Subject: Re: Food Additives
From: Jay_Mann@equinox.gen.nz (Jay Mann)
Date: Jun 13 1995
Mike Montgomery (email@example.com) wrote:
: I am working on some research and could use the help of those knowledgeable in
: food science. I understand that the use of fibers in dietary foods and animal
: foods may include materials such as cotton fibers. Does anyone know any
: details on this. My understanding is that cotton is turned into cellulose
: (how, I am uneducated to), and this acts as the filler in dietary breads,
: cereals and baked products.
I think you have your facts a__-about. Cellulose is a natural component of
the cell walls of plants, which includes potatoes, cereals (wheat: the main
ingredient in bread), etc. Cotton is a plant product that has economic
value because of its long cellulose fibers. Just because cellulose is a
component in, say, potatoes, does not mean that potatoes contain ground-up
There are two broad classes of "dietary fiber": soluble and insoluble. The
insoluble fiber, typically coming from wheat bran, helps to soften stools
(motions), forming something like papier mache in the gut. Insoluble fiber
is, primarily, cellulose. Then there are soluble fibers (pectin, pentosan,
and glucans), which come from such materials as fruits, barley, oats, etc.
(I'm only listing foods with notably high levels of these materials.) The
nomenclature "fiber" is IMHO an abomination that is too strongly entrenched
to change. "Soluble fiber" tends to form gels in the gut, helping to delay
the absorption of other food components, which is good for overweight people
but bad for growing broiler chickens. There is evidence that soluble fiber
reduces cholesterol levels, perhaps by carrying bile salts (made in the body
from cholesterol, and functioning as detergents) out of the gut. Some
people believe there are specific chemical bonds with the soluble fibers,
but I think it's primarily a viscosity affair.

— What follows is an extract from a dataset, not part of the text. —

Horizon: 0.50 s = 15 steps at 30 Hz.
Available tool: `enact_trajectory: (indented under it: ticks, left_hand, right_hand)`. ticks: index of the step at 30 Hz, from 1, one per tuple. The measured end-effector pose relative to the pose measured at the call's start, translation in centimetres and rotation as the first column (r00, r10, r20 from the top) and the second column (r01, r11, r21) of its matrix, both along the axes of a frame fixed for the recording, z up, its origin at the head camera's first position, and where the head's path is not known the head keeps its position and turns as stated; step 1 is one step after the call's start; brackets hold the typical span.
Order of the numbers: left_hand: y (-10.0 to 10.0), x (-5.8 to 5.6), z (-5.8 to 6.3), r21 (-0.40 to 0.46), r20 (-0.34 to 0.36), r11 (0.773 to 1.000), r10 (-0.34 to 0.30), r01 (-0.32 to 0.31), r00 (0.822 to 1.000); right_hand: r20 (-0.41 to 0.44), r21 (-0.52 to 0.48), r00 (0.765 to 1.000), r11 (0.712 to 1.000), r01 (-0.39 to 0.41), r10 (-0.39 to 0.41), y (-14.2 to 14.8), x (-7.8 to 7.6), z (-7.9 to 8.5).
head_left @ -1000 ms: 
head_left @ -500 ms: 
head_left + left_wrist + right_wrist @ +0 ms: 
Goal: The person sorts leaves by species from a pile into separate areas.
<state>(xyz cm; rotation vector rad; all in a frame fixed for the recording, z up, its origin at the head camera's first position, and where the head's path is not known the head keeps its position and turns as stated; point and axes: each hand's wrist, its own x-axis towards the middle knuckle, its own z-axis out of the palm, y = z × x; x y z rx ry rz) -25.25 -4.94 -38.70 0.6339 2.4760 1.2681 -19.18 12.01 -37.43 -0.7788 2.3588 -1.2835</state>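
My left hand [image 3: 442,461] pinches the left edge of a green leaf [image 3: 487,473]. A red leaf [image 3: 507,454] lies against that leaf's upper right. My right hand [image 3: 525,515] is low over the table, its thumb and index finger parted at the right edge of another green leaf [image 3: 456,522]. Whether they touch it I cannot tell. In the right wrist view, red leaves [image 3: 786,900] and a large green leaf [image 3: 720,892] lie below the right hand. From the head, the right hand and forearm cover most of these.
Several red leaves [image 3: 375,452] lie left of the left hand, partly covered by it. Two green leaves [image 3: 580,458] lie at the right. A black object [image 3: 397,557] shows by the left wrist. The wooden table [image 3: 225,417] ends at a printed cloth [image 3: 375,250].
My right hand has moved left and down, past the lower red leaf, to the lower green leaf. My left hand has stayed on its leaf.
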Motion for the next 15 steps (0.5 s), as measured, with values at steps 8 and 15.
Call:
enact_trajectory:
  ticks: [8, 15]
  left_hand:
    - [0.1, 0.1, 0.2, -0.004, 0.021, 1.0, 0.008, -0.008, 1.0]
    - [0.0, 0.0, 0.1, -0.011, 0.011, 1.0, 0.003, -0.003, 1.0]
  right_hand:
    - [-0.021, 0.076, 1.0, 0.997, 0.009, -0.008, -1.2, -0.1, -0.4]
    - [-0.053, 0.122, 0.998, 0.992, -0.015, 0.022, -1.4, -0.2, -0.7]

When soluble fiber reaches the large intestine (colon), the bacteria there
usually can break it down, sometimes with production of gas.
The usual recommendation is 2/3 insoluble fiber, 1/3 soluble fiber for human
nutrition. But food labels don't distinguish between soluble and insoluble,
unfortunately. Just remember, oat bran is better than wheat bran, in terms
of soluble fiber. Also note that viscosity (thickness) of glucan and
pentosan solutions is exponentially related to concentration: half the
concentration can mean only 5% as much viscosity. So if viscosity is the
key, don't crib on your fiber intake.
Jay D Mann <firstname.lastname@example.org>
Christchurch, New Zealand
Subject: Re: Sources of cereal fiber sought
From: email@example.com (Jay Mann)
Date: Sep 11 1995
The Toad (firstname.lastname@example.org) wrote:
: My gastroenterologist says I must eat more fiber, and only CEREAL
: fiber will do. (Fruit fiber won't "do," etc.)
: I know about All-bran. Awful stuff! Raisin bran is better. Bran
: muffins--ok. Oatmeal--pretty good.
If we can get decent-tasting high-fibre cereals here in New Zealand, you
must be able to find a bigger variety in the States. I mix the bran-type
cereals with more palatable cereals, rather than eat a whole bowl of them.
Remember, check to see if your stools (feces) float. If they don't, you
need more fibre.
Be careful to get both oat fibre and wheat fibre. Oat fibre is a
different kind, mostly "soluble fibre", that is, gel-forming polymers.
Barley fibre is similar to wheat fibre. But wheat bran fibre is less
soluble, and closer to eating ground-up newspaper pulp. You need about
two parts wheat-type to one part of oat-type fibre.